• **TASK REQUIREMENTS**: What is needed here is an exact copy of all the data.

• **SUPPLIED DATA**:
= Beginning of Section =
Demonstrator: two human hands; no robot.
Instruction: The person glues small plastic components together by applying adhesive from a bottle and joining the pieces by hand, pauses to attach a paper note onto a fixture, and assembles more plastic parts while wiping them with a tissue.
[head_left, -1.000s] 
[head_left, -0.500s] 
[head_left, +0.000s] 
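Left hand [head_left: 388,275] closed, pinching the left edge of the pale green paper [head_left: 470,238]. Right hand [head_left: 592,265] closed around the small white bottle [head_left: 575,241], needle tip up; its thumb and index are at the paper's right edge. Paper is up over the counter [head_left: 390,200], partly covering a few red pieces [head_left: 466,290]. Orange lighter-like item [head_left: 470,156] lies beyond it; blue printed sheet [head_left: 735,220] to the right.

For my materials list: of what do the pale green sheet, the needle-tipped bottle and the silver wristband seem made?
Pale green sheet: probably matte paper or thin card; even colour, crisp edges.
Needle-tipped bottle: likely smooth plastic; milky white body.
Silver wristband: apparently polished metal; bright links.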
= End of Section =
• **RESPONSE TO THIS TASK**:
Demonstrator: two human hands; no robot.
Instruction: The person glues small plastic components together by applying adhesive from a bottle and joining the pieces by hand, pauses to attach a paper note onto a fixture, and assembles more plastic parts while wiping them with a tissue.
[head_left, -1.000s] 
[head_left, -0.500s] 
[head_left, +0.000s] 
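Left hand [head_left: 388,275] closed, pinching the left edge of the pale green paper [head_left: 470,238]. Right hand [head_left: 592,265] closed around the small white bottle [head_left: 575,241], needle tip up; its thumb and index are at the paper's right edge. Paper is up over the counter [head_left: 390,200], partly covering a few red pieces [head_left: 466,290]. Orange lighter-like item [head_left: 470,156] lies beyond it; blue printed sheet [head_left: 735,220] to the right.

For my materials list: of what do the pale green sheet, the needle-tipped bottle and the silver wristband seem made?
Pale green sheet: probably matte paper or thin card; even colour, crisp edges.
Needle-tipped bottle: likely smooth plastic; milky white body.
Silver wristband: apparently polished metal; bright links.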

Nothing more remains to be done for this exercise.